About glaucoma and why you too should have your eyes checked

Photo credit: Lions SightFirst Eye Hospital

ByEunice Sigei

Eye specialist, Dr Zelalem Wudineh, was attending to one of his patients aged 65, who had been accompanied by his younger brother. This patient had previously been diagnosed with moderate glaucoma, and had come to the clinic for the regular check.

Before they left, Dr Zelalem asked the patient’s brother whether he had ever had his eyes checked. He said he hadn’t, adding that his vision was just fine.

The doctor casually asked to examine him, and he agreed. Interestingly, he was found to have advanced glaucoma – a level worse than what his older brother – the regular patient – had been diagnosed with.

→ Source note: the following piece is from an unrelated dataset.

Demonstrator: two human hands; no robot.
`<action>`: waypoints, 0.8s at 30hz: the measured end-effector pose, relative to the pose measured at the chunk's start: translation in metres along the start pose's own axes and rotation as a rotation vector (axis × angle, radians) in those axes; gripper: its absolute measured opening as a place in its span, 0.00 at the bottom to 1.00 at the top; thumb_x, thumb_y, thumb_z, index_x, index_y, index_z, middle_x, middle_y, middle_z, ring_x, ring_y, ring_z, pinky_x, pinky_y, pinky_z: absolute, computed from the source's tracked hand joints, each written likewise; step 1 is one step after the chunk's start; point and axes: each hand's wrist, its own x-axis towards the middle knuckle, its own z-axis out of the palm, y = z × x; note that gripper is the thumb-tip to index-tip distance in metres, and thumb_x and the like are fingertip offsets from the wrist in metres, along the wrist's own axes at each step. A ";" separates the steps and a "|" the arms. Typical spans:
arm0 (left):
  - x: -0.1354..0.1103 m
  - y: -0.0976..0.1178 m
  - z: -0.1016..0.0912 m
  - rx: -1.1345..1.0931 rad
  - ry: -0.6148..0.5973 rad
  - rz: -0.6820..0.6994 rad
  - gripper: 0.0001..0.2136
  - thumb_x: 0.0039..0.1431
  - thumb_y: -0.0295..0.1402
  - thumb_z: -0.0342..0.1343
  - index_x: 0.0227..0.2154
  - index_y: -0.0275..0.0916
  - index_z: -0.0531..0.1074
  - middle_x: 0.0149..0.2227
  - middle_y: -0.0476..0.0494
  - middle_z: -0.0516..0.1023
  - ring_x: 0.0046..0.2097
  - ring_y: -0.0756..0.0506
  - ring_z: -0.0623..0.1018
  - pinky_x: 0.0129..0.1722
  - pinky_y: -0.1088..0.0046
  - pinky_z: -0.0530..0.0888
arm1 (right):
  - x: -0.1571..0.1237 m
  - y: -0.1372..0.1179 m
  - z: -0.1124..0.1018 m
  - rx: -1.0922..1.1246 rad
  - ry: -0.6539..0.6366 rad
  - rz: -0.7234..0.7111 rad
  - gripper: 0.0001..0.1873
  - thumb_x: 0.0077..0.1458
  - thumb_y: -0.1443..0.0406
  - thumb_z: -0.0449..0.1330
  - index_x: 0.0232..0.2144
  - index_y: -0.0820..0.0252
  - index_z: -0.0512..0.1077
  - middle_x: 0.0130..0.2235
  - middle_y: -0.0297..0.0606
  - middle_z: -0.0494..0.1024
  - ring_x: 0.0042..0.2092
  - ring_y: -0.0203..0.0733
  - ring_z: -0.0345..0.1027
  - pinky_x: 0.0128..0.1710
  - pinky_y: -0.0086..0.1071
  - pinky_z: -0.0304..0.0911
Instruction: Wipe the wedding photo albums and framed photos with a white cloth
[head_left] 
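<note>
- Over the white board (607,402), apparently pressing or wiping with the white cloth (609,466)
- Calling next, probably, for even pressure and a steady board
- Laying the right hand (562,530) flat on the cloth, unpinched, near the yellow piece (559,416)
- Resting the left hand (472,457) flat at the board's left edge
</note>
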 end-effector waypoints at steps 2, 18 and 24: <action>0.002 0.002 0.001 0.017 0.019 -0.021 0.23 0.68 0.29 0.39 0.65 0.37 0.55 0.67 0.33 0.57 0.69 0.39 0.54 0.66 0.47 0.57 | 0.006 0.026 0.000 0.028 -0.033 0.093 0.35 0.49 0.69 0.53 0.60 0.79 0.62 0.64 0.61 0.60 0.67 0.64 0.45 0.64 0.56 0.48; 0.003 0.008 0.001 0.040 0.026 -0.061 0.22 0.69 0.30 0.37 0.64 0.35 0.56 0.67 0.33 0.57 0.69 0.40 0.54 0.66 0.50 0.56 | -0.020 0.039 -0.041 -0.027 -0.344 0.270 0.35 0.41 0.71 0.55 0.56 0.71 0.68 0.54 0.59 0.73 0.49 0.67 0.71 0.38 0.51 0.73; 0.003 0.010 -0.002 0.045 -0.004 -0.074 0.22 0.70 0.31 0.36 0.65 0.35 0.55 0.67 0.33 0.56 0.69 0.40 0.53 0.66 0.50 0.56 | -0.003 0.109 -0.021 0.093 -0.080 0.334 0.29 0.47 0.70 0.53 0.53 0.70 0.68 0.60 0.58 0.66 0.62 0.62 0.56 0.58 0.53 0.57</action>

Glaucoma is an eye condition where the optic nerve, which connects the eye to the brain, becomes damaged. It is usually caused by fluid building up in the front part of the eye, increasing pressure.

Glaucoma can lead to loss of vision if it is not diagnosed and treated early. It does not usually cause any symptoms, to begin with. It tends to develop slowly over many years, and affects the edges of your vision (peripheral vision) first.

For this reason, many people do not realise they have it, and it’s often only picked up during a routine eye test. That is why it is referred to as the silent thief of sight.

If you notice any of the following symptoms – blurred vision or seeing rainbow-coloured circles around bright lights – go for a check. Occasionally, glaucoma can develop suddenly and cause intense pain in the eye, nausea, red eyes, headache, and tenderness around the eyes. Both eyes are usually affected, although the condition may be worse in one eye.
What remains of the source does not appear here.